Cuvier summed things up by saying, “A system resting on such foundations may amuse the imagination of a poet, but it cannot for a moment bear the examination of anyone who has dissected the hand, the viscera, or even a feather.” Overall, the eulogy deserves the title of “cruel masterpiece” that one science historian gave it. 

In a Machiavellian way, and you have to hand it to the Baron here. To most of us, writing those eulogies would have been a pain in the neck. But Cuvier saw that he could parlay this burden into great power, and he had the savviness and wit to pull it off.

I find this story intriguing for several reasons. First, history tends to sort people into winners and losers, into heroes and villains. In science history, the heroes are the ones who come up with true theories, while the villains focus on wrong ideas. 

But things aren’t so clean with Cuvier and Lamarck. Cuvier was wrong about evolution. But he was correct about extinction, a very important idea in biology—especially nowadays. 

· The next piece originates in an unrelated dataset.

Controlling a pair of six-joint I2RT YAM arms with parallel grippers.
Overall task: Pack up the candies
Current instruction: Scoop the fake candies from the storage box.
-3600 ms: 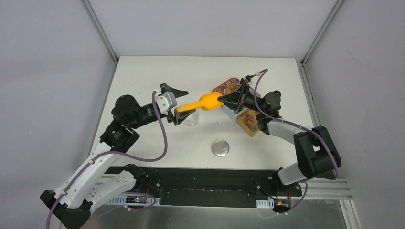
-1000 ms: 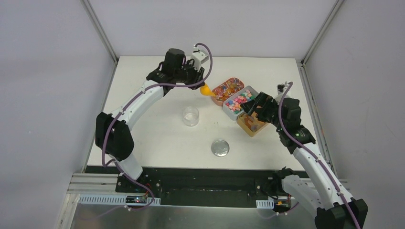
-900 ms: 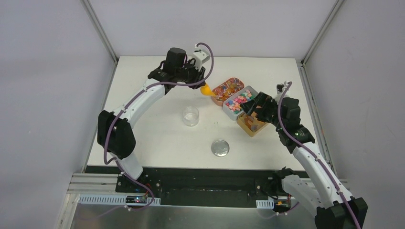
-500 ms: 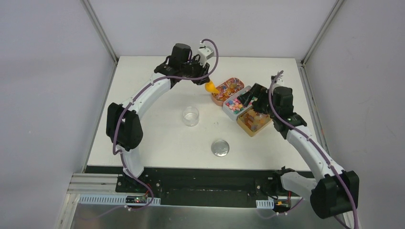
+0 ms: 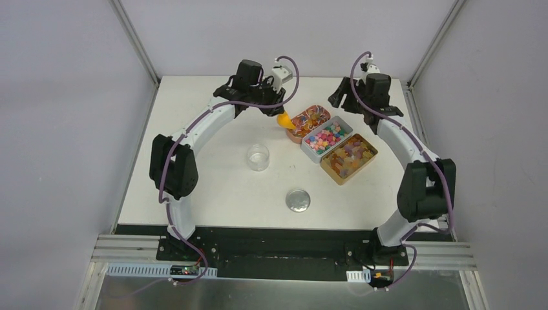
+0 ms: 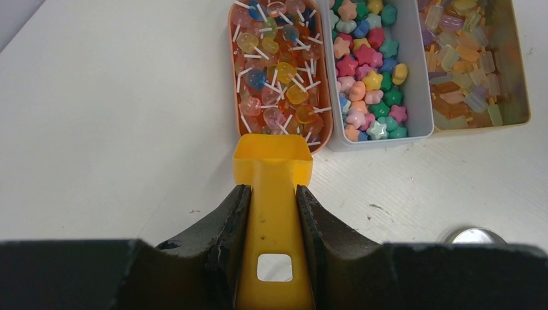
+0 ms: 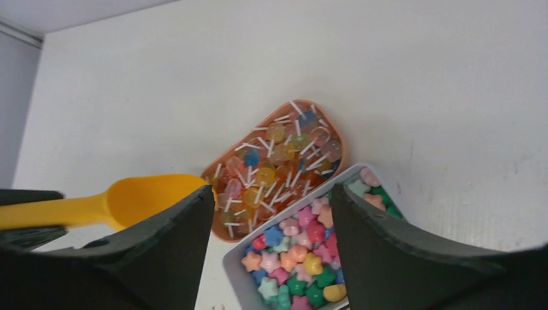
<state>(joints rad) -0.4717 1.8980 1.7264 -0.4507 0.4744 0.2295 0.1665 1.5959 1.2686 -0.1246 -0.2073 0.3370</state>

Meanwhile, Lamarck was correct about evolution occurring, but he got pretty much all the details wrong. It’s ambiguous who to root for here.

I also love that the story hinged on mummymania. Had Napoleon not invaded Egypt with his savants, and had mummies not been such an object of fascination for people, Cuvier’s ibis test never would have happened.

As it was, the test did happen, and the results set back the acceptance of evolution in Europe for decades, especially in France. French biologists all remembered how silly the mummies made Lamarck look, and they trembled in fear of being humiliated by another Cuvier. 

Finally, I love seeing how the public attitude about mummies has come full circle. As mentioned last episode, the Egyptians venerated mummies, treated them as akin to gods. Then their empire collapsed, and people started using their mummies to make paper and paint, grinding them up into mulch, selling them as souvenirs. They desecrated them.

But nowadays, we’ve swung somewhat back toward the Egyptian ideal. We don’t fill mummies with the same supernatural longings, obviously, but we put them on pedestals, gawk at them behind glass, and take great pains to preserve them. We hold them in the awe that their makers knew they deserved.